◆ **Your task**: Both ends included, restate word for word the lines from the first line of the listing through the line containing "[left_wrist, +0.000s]". Leave the pictures out.

□ □ □ □ □

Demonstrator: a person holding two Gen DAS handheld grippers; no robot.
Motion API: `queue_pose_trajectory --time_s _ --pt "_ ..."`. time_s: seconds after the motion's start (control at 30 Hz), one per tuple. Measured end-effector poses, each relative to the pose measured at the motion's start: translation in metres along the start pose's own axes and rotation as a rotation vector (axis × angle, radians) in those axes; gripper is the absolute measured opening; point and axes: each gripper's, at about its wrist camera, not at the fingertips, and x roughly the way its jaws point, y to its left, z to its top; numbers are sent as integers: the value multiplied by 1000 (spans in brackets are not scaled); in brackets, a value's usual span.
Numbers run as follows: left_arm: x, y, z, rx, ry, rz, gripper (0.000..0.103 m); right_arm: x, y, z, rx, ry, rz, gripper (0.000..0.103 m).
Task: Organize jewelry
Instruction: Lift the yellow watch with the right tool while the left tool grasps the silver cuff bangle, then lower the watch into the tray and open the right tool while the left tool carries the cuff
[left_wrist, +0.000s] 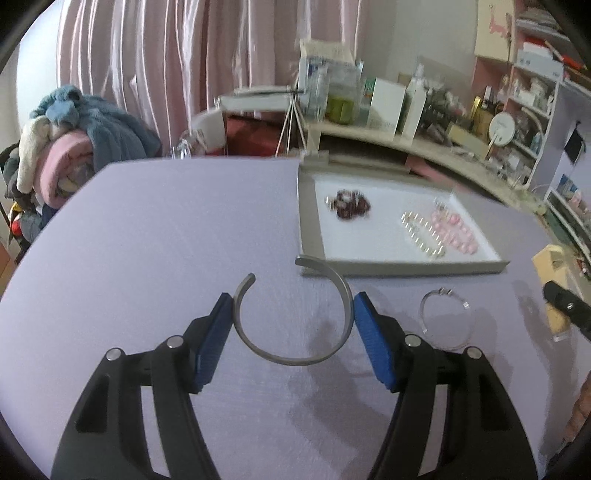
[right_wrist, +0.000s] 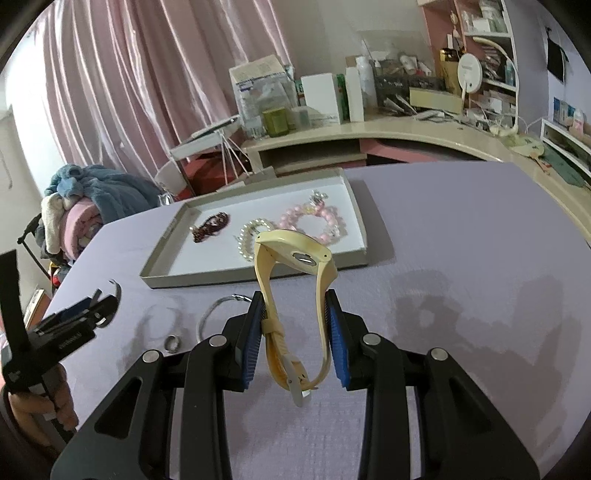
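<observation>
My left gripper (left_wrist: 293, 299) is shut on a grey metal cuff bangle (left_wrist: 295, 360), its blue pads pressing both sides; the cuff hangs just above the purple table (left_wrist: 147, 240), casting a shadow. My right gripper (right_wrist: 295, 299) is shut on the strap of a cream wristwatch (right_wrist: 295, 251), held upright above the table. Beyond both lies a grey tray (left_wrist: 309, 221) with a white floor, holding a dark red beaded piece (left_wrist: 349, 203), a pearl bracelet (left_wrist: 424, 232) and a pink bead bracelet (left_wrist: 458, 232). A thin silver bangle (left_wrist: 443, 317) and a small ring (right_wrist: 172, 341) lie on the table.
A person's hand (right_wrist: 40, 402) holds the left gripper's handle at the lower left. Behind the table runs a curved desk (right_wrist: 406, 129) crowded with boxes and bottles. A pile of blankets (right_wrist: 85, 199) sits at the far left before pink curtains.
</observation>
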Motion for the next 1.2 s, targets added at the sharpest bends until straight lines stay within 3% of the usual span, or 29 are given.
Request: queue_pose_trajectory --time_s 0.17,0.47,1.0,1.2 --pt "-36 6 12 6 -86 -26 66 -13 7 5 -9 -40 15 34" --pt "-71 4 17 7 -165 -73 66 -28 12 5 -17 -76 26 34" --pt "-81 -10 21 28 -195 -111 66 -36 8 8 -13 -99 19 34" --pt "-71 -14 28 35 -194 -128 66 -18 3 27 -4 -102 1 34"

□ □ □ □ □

◆ **Output of the task**:
Demonstrator: a person holding two Gen DAS handheld grippers; no robot.
Motion API: `queue_pose_trajectory --time_s _ --pt "_ ..."`. time_s: seconds after the motion's start (control at 30 Hz), one per tuple. Measured end-effector poses, each relative to the pose measured at the motion's start: translation in metres along the start pose's own axes and rotation as a rotation vector (axis × angle, radians) in those axes; gripper is the absolute measured opening; point and axes: each gripper's, at about its wrist camera, not at the fingertips, and x roughly the way its jaws point, y to its left, z to its top; numbers are sent as integers: the value multiplied by 1000 (spans in brackets are not scaled); in brackets, a value's usual span.
Numbers run as follows: left_arm: x, y, z, rx, ry, rz, gripper (0.000..0.103 m); right_arm: x, y, z, rx, ry, rz, gripper (0.000..0.103 m).
Task: Organize jewelry
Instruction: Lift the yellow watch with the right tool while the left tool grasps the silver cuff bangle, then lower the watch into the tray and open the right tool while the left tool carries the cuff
[left_wrist, +0.000s] 

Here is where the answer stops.